In [1]:
import pandas as pd
import numpy as np
import matplotlib.pyplot as plt
import seaborn as sns
from scipy import stats
from scipy.stats import f_oneway, kruskal
import warnings
warnings.filterwarnings('ignore')

In [2]:
plt.style.use('seaborn-v0_8-darkgrid')
sns.set_palette("husl")

In [None]:
class SolarDataAnalyzer:
    """Comprehensive solar data analysis for MoonLight Energy Solutions"""
    
    def __init__(self, filepath, country_name):
        """Initialize with data file path and country name"""
        self.country = country_name
        self.df = pd.read_csv(filepath)
        self.df_clean = None
        
    def initial_profiling(self):
        """Generate initial data profiling report"""
        print(f"{'='*60}")
        print(f"INITIAL DATA PROFILE - {self.country.upper()}")
        print(f"{'='*60}\n")
        
        # Basic info
        print(f"Dataset Shape: {self.df.shape}")
        print(f"Date Range: {self.df['Timestamp'].min()} to {self.df['Timestamp'].max()}\n")
        
        # Missing values report
        print("MISSING VALUES REPORT")
        print("-" * 60)
        missing = self.df.isna().sum()
        missing_pct = (missing / len(self.df)) * 100
        missing_df = pd.DataFrame({
            'Missing_Count': missing,
            'Percentage': missing_pct
        })
        missing_df = missing_df[missing_df['Missing_Count'] > 0].sort_values('Percentage', ascending=False)
        print(missing_df)
        
        # Columns with >5% nulls
        critical_missing = missing_df[missing_df['Percentage'] > 5]
        if len(critical_missing) > 0:
            print(f"\n⚠️  CRITICAL: {len(critical_missing)} columns have >5% missing values")
            print(critical_missing)
        else:
            print("\n✓ No columns have >5% missing values")
        
        # Summary statistics
        print(f"\n{'='*60}")
        print("SUMMARY STATISTICS")
        print(f"{'='*60}\n")
        numeric_cols = self.df.select_dtypes(include=[np.number]).columns
        print(self.df[numeric_cols].describe())
        
        return missing_df
    
    def detect_outliers(self, columns=None):
        """Detect outliers using Z-score method (|Z| > 3)"""

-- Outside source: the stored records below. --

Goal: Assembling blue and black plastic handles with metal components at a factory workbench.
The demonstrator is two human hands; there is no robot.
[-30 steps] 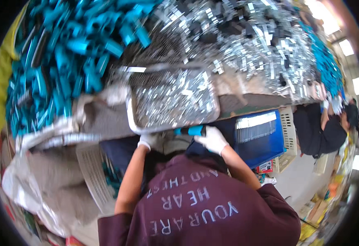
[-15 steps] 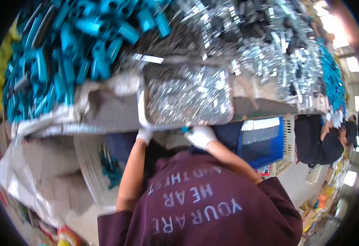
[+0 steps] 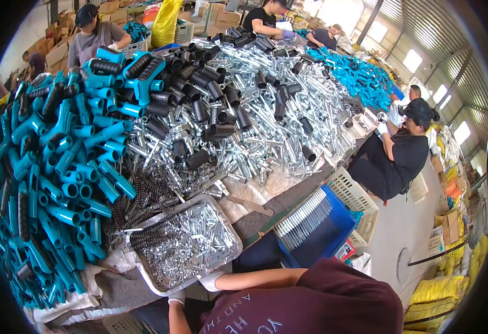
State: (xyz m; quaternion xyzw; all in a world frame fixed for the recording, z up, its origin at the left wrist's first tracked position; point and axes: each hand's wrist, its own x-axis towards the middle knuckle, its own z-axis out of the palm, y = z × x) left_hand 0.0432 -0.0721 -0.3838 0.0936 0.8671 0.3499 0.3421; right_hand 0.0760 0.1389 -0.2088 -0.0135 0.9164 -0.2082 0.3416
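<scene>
A metal tray (image 3: 141,267) full of small silvery metal parts (image 3: 191,242) sits at the table's near edge, with dark coil springs (image 3: 149,237) along its far left side. My left hand (image 3: 177,297), in a white glove, is just below the tray's near rim; its fingers are hidden. Also white-gloved, my right hand (image 3: 213,280) is close beside it, to the right, against the tray's near side. The rim and my sleeve cover its fingers, so anything held there is out of sight.
Teal plastic handles (image 3: 60,189) heap up on the left, silvery metal rods and black sleeves (image 3: 244,119) in the middle. Right of me is a blue bin (image 3: 341,214) of rods beside a cream crate (image 3: 361,200). A co-worker (image 3: 403,150) sits at the right; others work across the table.
My view has tilted up and turned, bringing the co-workers and the far table into sight. Both hands stay by the tray's near edge. A small teal thing by my right hand no longer shows.
</scene>
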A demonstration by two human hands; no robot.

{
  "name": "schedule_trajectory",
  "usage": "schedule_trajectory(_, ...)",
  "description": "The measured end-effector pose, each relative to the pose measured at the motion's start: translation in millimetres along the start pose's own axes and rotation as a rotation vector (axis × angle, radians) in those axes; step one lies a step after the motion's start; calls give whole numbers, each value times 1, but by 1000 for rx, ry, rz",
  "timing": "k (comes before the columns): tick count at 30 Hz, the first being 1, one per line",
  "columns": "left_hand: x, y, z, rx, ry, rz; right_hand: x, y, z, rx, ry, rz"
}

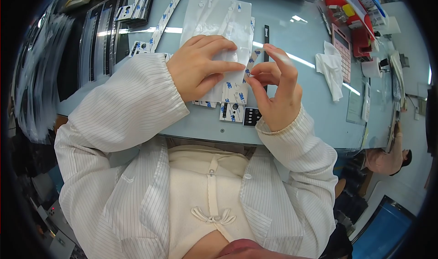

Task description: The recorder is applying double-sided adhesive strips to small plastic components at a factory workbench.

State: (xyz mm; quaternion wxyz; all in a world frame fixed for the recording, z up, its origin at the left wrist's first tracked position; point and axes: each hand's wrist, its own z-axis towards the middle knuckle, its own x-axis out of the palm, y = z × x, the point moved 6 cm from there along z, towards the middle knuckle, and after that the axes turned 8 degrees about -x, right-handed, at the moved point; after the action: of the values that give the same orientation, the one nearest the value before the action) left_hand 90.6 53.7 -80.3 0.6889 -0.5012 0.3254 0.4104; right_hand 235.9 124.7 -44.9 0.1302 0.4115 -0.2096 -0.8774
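My left hand (200, 65) lies flat, fingers spread, on a clear plastic sheet (221, 19) that rests on the light blue table (292, 44). My right hand (276, 92) is raised just beside it and pinches a thin white strip with blue print (253, 60) between thumb and fingers. Several small white and blue printed pieces (233, 101) lie under and in front of my hands, and a small black panel with buttons (251, 116) sits at the table's near edge.
Long backing strips (160, 24) and dark panels (101, 42) lie at the left. A crumpled white cloth (332, 69), a pink calculator (342, 51) and red boxes (353, 28) are at the right. Another person (388, 158) sits at the far right.
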Motion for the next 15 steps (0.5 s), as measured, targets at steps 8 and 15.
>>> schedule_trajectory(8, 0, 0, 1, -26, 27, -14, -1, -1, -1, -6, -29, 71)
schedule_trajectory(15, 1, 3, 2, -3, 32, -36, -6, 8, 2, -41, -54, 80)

        if columns is None:
            columns = ['GHI', 'DNI', 'DHI', 'ModA', 'ModB', 'WS', 'WSgust']
        
        print(f"\n{'='*60}")
        print("OUTLIER DETECTION (Z-score method, |Z| > 3)")
        print(f"{'='*60}\n")
        
        outlier_summary = {}
        for col in columns:
            if col in self.df.columns:
                z_scores = np.abs(stats.zscore(self.df[col].dropna()))
                outliers = (z_scores > 3).sum()
                outlier_pct = (outliers / len(self.df)) * 100
                outlier_summary[col] = {
                    'count': outliers,
                    'percentage': outlier_pct
                }
                print(f"{col:15} : {outliers:5} outliers ({outlier_pct:.2f}%)")
        
        return outlier_summary
    
    def clean_data(self, strategy='median'):
        """Clean data by handling missing values and outliers"""
        print(f"\n{'='*60}")
        print("DATA CLEANING")
        print(f"{'='*60}\n")
        
        self.df_clean = self.df.copy()
        
        # Convert timestamp
        self.df_clean['Timestamp'] = pd.to_datetime(self.df_clean['Timestamp'])
        
        # Key columns for imputation
        key_columns = ['GHI', 'DNI', 'DHI', 'ModA', 'ModB', 'Tamb', 'RH', 'WS', 'BP']
        
        # Impute missing values
        for col in key_columns:
            if col in self.df_clean.columns:
                missing_before = self.df_clean[col].isna().sum()
                if missing_before > 0:
                    if strategy == 'median':
                        self.df_clean[col].fillna(self.df_clean[col].median(), inplace=True)
                    elif strategy == 'mean':
                        self.df_clean[col].fillna(self.df_clean[col].mean(), inplace=True)
                    print(f"✓ Imputed {missing_before} missing values in {col}")
        
        # Handle negative values in irradiance (physically impossible)
        irradiance_cols = ['GHI', 'DNI', 'DHI', 'ModA', 'ModB']
        for col in irradiance_cols:
            if col in self.df_clean.columns:
                neg_count = (self.df_clean[col] < 0).sum()
                if neg_count > 0:
                    self.df_clean.loc[self.df_clean[col] < 0, col] = 0
                    print(f"✓ Corrected {neg_count} negative values in {col}")
        
        print(f"\n✓ Cleaned dataset shape: {self.df_clean.shape}")
        return self.df_clean
    
    def time_series_analysis(self):
        """Analyze time series patterns"""
        if self.df_clean is None:
            print("⚠️  Please run clean_data() first")
            return
        
        fig, axes = plt.subplots(2, 2, figsize=(16, 10))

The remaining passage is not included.